The 1830 Treaty of Prairie du Chien, negotiated between the United States and various tribes, established the Neutral Ground: the tribes agreed to land cession of a 40 mi strip of land, two strips of land 20 mi wide each on either side of the boundary roughly from present-day La Crosse, Wisconsin and Prairie du Chien, Wisconsin, extending from the Mississippi River to the Des Moines River in what today is southeastern Minnesota and northeastern Iowa. Originally planned as a buffer zone between the Sac and Fox Nation and Sioux Nation, the land was soon designated for the Ho-Chunk (or Winnebago) tribe after their removal from Wisconsin. Fort Atkinson was founded to keep the Ho-Chunk on the Neutral Ground, and to protect them from other tribes as well as prevent white traders and settlers from intruding on Indian land. The post was also reinforced the authority of the U.S. government official who operated a school, model farm and provided supplies to the Ho-Chunk.

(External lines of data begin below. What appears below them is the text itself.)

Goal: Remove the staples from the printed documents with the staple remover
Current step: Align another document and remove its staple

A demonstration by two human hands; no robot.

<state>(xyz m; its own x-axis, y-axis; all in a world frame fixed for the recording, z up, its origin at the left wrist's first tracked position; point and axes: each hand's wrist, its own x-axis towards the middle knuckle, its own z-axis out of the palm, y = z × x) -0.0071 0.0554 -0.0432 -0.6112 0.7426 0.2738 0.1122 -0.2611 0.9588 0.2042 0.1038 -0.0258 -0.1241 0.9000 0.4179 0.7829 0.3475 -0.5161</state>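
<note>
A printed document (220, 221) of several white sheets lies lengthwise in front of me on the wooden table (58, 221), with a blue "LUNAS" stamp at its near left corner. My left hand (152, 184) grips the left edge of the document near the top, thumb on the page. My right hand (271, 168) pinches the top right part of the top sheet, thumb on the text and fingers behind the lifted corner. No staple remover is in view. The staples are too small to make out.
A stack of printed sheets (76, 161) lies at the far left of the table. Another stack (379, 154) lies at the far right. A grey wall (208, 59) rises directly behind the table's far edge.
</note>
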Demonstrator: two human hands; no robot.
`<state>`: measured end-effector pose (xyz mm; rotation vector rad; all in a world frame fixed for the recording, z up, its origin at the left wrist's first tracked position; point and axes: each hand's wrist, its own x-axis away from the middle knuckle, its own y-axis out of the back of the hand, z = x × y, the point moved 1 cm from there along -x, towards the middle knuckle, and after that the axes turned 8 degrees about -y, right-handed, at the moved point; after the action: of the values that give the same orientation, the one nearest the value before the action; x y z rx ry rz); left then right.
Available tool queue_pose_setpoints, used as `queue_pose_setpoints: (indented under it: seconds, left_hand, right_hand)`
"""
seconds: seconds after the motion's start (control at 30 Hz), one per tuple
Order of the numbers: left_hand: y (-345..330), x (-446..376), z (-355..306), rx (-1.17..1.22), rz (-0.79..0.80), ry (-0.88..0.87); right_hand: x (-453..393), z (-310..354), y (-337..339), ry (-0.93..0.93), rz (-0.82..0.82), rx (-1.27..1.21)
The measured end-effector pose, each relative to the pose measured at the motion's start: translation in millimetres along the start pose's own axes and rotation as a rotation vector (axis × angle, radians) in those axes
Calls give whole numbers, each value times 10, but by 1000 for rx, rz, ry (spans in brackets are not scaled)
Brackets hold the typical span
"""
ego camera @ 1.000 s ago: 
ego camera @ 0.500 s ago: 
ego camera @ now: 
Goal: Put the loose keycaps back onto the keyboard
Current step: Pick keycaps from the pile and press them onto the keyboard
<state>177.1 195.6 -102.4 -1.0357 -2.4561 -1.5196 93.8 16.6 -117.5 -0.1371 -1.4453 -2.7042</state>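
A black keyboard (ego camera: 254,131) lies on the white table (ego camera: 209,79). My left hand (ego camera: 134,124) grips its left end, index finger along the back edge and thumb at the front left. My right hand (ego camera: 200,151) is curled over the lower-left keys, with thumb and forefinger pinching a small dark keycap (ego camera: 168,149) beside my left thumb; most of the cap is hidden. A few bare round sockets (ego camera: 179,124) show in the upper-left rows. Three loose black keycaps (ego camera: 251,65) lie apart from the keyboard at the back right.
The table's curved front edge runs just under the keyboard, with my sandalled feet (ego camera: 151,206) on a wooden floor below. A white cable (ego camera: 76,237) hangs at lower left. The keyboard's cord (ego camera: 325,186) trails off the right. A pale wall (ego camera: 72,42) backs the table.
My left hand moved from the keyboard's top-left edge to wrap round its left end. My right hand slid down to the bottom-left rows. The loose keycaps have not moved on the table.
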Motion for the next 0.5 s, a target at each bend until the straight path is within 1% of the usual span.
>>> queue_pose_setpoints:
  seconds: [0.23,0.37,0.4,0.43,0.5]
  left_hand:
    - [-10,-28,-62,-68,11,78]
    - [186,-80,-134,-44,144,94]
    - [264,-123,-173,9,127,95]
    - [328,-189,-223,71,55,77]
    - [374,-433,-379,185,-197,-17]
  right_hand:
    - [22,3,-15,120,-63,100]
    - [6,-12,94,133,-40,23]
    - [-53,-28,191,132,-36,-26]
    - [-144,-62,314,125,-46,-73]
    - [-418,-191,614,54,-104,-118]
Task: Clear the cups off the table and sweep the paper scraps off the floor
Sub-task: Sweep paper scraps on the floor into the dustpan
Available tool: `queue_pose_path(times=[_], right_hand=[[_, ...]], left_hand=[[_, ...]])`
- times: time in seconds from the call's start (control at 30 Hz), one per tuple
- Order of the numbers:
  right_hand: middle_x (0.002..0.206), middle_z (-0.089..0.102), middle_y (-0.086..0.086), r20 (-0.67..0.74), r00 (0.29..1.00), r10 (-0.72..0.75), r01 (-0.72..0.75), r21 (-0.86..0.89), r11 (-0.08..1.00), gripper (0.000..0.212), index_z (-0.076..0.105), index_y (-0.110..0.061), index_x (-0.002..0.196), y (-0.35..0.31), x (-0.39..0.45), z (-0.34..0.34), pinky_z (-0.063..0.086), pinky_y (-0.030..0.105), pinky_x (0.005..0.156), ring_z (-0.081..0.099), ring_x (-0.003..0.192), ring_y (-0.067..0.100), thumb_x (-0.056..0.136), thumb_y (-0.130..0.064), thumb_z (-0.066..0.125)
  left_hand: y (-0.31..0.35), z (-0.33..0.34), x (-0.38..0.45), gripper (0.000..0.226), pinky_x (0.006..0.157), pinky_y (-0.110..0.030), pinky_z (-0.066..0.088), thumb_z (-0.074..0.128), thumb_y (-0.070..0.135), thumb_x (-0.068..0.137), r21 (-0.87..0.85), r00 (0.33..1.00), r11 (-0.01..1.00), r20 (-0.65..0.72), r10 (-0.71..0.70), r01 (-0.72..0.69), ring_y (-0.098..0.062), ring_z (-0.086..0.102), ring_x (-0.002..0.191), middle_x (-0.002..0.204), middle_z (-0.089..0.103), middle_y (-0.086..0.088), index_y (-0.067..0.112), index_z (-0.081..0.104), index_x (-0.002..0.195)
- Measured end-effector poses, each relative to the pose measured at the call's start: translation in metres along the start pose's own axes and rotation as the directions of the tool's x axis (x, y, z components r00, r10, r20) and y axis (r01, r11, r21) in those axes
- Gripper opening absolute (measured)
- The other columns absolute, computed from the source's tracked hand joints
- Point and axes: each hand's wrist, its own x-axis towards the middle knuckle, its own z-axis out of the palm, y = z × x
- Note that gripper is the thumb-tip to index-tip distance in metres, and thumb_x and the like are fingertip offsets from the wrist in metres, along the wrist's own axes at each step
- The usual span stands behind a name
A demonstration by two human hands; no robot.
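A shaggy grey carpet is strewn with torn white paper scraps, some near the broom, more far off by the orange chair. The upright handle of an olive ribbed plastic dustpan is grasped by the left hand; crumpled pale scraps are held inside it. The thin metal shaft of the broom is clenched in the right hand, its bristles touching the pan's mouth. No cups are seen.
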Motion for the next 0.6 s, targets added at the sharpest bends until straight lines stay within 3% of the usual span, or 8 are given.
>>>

A camp was founded on the site on May 31, 1840 by Cpt. Lynde commanding Co. F, 5th US Infantry and named after Henry Atkinson, the commanding officer in charge of the Ho-Chunk resettlement. The fort took three years to construct and was completed by the end of summer of 1842. Company B, 1st US Dragoons arrived on June 24, 1840, remaining until June 20, 1846. Co. F, 5th US Infantry was replaced on Sept 10, 1841 by Co. K, 1st US Infantry, which recently arrived from Florida. Co. I, 1st US Dragoons under Captain James Allen was additionally posted at Ft. Atkinson from August to November 1842, the three companies marked the largest garrison at the post during its history with 196 soldiers in the garrison in August 1842. Co. A & B, 1st US Infantry were each briefly at the post in the spring and summer of 1843. Co. E, 1st US Infantry, replaced Co. K on May 19, 1844. The infantry left the post on Sept 9, 1845. After Co. B, 1st US Dragoons left in June 1846, to report to Ft. Leavenworth in response to the Mexican–American War, the post was briefly vacant.
Morgan's Iowa Company of Volunteer Infantry began staffing the fort on July 15, 1846. Parker's Iowa Company of Mounted Volunteers arrived in September 1846, but was disbanded as being too expensive in November 1846. Morgan's Company was reorganized as a mounted unit in July 1847 and helped moved the Ho-Chuck from Iowa to Minnesota in June 1848. The last of the militia left on September 11, 1848. The fort was again briefly vacant until Co. C, 6th US Infantry under Captain T L Alexander reached the post from Mexico on Sept. 28, 1848. The fort was abandoned by the 6th US Infantry on February 24, 1849.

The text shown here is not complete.